Problem statement ▸ The output should be every line below, retyped exactly, with no images.

Data section Start Marker

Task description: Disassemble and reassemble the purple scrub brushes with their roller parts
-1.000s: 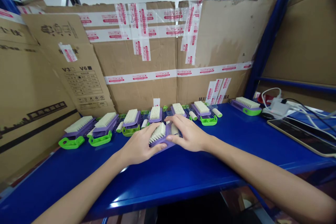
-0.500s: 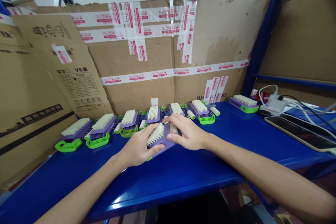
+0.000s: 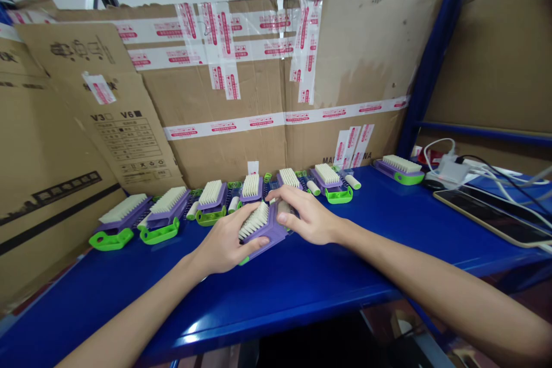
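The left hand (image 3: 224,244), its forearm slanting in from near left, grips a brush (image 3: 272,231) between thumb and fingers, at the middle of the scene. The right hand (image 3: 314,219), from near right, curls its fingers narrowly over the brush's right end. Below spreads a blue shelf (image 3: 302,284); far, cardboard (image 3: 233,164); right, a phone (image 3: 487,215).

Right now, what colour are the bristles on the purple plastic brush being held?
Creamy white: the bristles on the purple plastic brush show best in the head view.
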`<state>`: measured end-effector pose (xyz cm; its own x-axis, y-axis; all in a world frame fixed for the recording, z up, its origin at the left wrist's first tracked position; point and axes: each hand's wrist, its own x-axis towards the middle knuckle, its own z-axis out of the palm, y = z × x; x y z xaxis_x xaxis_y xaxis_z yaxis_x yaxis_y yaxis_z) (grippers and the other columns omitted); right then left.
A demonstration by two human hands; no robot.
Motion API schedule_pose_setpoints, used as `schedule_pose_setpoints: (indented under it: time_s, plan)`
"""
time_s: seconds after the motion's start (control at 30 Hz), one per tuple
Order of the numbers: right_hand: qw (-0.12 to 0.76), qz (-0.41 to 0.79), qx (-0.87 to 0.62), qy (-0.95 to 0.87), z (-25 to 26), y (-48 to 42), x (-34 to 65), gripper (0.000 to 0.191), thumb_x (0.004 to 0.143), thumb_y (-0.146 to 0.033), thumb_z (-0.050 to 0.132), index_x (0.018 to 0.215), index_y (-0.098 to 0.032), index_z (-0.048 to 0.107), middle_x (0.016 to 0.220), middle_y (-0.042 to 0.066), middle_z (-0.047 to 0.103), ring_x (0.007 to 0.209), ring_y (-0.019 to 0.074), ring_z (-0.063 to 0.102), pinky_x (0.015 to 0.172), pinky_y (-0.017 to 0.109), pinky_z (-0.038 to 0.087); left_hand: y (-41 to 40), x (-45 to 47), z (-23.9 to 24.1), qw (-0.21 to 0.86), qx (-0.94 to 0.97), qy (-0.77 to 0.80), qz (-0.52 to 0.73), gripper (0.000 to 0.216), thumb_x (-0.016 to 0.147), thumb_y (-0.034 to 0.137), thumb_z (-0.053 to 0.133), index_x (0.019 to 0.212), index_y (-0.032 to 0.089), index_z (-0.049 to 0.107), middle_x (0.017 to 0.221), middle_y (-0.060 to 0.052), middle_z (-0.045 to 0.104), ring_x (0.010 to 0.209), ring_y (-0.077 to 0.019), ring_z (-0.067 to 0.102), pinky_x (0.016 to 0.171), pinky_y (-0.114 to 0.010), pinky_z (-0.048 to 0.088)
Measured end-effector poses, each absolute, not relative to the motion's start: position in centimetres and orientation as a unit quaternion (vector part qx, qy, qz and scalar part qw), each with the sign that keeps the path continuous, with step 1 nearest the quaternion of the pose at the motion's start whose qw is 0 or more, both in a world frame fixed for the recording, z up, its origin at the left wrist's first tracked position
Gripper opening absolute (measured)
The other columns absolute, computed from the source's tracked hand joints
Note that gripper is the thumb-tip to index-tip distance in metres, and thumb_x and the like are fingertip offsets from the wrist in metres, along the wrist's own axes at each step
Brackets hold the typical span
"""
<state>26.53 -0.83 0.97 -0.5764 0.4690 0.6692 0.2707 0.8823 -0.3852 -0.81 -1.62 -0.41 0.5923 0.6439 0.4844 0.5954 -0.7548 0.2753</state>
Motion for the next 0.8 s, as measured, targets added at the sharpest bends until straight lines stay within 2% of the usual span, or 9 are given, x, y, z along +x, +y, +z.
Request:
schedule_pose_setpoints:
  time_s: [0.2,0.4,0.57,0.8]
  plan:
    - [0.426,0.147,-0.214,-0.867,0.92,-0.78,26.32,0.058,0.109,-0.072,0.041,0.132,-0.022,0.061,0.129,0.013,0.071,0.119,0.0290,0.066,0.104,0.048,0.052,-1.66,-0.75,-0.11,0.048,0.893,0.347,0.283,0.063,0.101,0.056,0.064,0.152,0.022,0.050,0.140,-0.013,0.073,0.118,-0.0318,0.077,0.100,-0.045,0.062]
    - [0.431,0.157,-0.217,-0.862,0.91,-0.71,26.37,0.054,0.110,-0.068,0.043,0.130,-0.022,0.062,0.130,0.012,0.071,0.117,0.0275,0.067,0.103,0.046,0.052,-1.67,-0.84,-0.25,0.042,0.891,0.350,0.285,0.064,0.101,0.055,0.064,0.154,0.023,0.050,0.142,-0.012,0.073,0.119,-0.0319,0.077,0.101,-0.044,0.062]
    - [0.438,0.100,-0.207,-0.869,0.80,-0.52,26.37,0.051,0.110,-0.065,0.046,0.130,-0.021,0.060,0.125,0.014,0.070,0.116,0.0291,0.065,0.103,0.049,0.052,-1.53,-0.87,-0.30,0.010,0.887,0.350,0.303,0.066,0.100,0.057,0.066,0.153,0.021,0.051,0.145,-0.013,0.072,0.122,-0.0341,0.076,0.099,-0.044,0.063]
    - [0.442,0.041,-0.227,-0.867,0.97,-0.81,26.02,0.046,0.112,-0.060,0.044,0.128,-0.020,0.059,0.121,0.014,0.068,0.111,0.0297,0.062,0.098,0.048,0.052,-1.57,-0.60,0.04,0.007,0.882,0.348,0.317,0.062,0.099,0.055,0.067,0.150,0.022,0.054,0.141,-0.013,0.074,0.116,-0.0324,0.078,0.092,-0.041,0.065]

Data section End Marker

Exercise output ▸
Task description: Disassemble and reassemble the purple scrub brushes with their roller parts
-1.000s: 
-0.500s: 
+0.000s: 
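The left hand (image 3: 224,244), its forearm slanting in from near left, grips a brush (image 3: 272,231) between thumb and fingers, at the middle of the scene. The right hand (image 3: 314,219), from near right, curls its fingers narrowly over the brush's right end. Below spreads a blue shelf (image 3: 302,284); far, cardboard (image 3: 233,164); right, a phone (image 3: 487,215).

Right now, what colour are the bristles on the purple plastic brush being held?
Creamy white: the bristles on the purple plastic brush show best in the head view.
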`<state>`: measured end-effector pose (xyz cm; its own x-axis, y-axis; all in a world frame fixed for the recording, z up, its origin at the left wrist's first tracked position; point and axes: each hand's wrist, its own x-axis towards the middle knuckle, its own z-axis out of the palm, y = z × x; x y z xaxis_x xaxis_y xaxis_z yaxis_x yaxis_y yaxis_z) (grippers and the other columns omitted); right then left.
A demonstration by two human hands; no robot.
Motion API schedule_pose_setpoints, used as `schedule_pose_setpoints: (indented under it: time_s, plan)`
"""
time_s: seconds after the motion's start (control at 30 Hz), one per tuple
Order of the numbers: right_hand: qw (-0.12 to 0.76), qz (-0.41 to 0.79), qx (-0.87 to 0.62), qy (-0.95 to 0.87), z (-25 to 26), y (-48 to 42), x (-34 to 65), gripper (0.000 to 0.191), thumb_x (0.004 to 0.143), thumb_y (-0.146 to 0.033), thumb_z (-0.050 to 0.132), index_x (0.018 to 0.215), index_y (-0.098 to 0.032), index_z (-0.048 to 0.107), middle_x (0.016 to 0.220), middle_y (-0.042 to 0.066), middle_z (-0.047 to 0.103), ring_x (0.007 to 0.209), ring_y (-0.019 to 0.074), ring_z (-0.063 to 0.102), pinky_x (0.015 to 0.172), pinky_y (-0.017 to 0.109), pinky_z (-0.038 to 0.087); left_hand: y (-41 to 40), x (-45 to 47), z (-23.9 to 24.1), qw (-0.21 to 0.86), qx (-0.94 to 0.97), qy (-0.77 to 0.80), qz (-0.52 to 0.73), gripper (0.000 to 0.216), thumb_x (-0.016 to 0.147), thumb_y (-0.034 to 0.137), thumb_z (-0.053 to 0.133), index_x (0.019 to 0.212), index_y (-0.032 to 0.089), index_z (-0.049 to 0.107), middle_x (0.017 to 0.221), middle_y (-0.060 to 0.052), middle_z (-0.045 to 0.104), ring_x (0.010 to 0.209), ring_y (-0.077 to 0.019), ring_z (-0.067 to 0.102), pinky_x (0.016 to 0.171), pinky_y (-0.114 to 0.010), pinky_z (-0.048 to 0.088)
Measured end-effector poses, each absolute, not relative to the motion's start: position in centimetres and orientation as a unit quaternion (vector part qx, qy, qz and scalar part qw), each with the sign that keeps the path continuous, with step 1 nearest the quaternion of the pose at the motion's start whose qw is 0 or more, both in a world frame fixed for the recording, z up, its origin at the left wrist's first tracked position
Gripper opening absolute (measured)
The other columns absolute, computed from the source's tracked hand joints
Note that gripper is the thumb-tip to index-tip distance in metres, and thumb_x and the like are fingertip offsets from the wrist in metres, along the wrist's own axes at each step
Brackets hold the typical span
"""
<state>26.53 -0.83 0.97 -0.5764 0.4690 0.6692 0.2707 0.8823 -0.3852 -0.81 -1.62 -0.41 0.5923 0.6439 0.4844 0.5954 -0.7548 0.2753</state>
Motion for the next 0.8 s, as measured, targets added at the sharpest bends until straight lines stay within 2% of the usual span, or 9 are given, x, y, z along +x, +y, +z.
Request:
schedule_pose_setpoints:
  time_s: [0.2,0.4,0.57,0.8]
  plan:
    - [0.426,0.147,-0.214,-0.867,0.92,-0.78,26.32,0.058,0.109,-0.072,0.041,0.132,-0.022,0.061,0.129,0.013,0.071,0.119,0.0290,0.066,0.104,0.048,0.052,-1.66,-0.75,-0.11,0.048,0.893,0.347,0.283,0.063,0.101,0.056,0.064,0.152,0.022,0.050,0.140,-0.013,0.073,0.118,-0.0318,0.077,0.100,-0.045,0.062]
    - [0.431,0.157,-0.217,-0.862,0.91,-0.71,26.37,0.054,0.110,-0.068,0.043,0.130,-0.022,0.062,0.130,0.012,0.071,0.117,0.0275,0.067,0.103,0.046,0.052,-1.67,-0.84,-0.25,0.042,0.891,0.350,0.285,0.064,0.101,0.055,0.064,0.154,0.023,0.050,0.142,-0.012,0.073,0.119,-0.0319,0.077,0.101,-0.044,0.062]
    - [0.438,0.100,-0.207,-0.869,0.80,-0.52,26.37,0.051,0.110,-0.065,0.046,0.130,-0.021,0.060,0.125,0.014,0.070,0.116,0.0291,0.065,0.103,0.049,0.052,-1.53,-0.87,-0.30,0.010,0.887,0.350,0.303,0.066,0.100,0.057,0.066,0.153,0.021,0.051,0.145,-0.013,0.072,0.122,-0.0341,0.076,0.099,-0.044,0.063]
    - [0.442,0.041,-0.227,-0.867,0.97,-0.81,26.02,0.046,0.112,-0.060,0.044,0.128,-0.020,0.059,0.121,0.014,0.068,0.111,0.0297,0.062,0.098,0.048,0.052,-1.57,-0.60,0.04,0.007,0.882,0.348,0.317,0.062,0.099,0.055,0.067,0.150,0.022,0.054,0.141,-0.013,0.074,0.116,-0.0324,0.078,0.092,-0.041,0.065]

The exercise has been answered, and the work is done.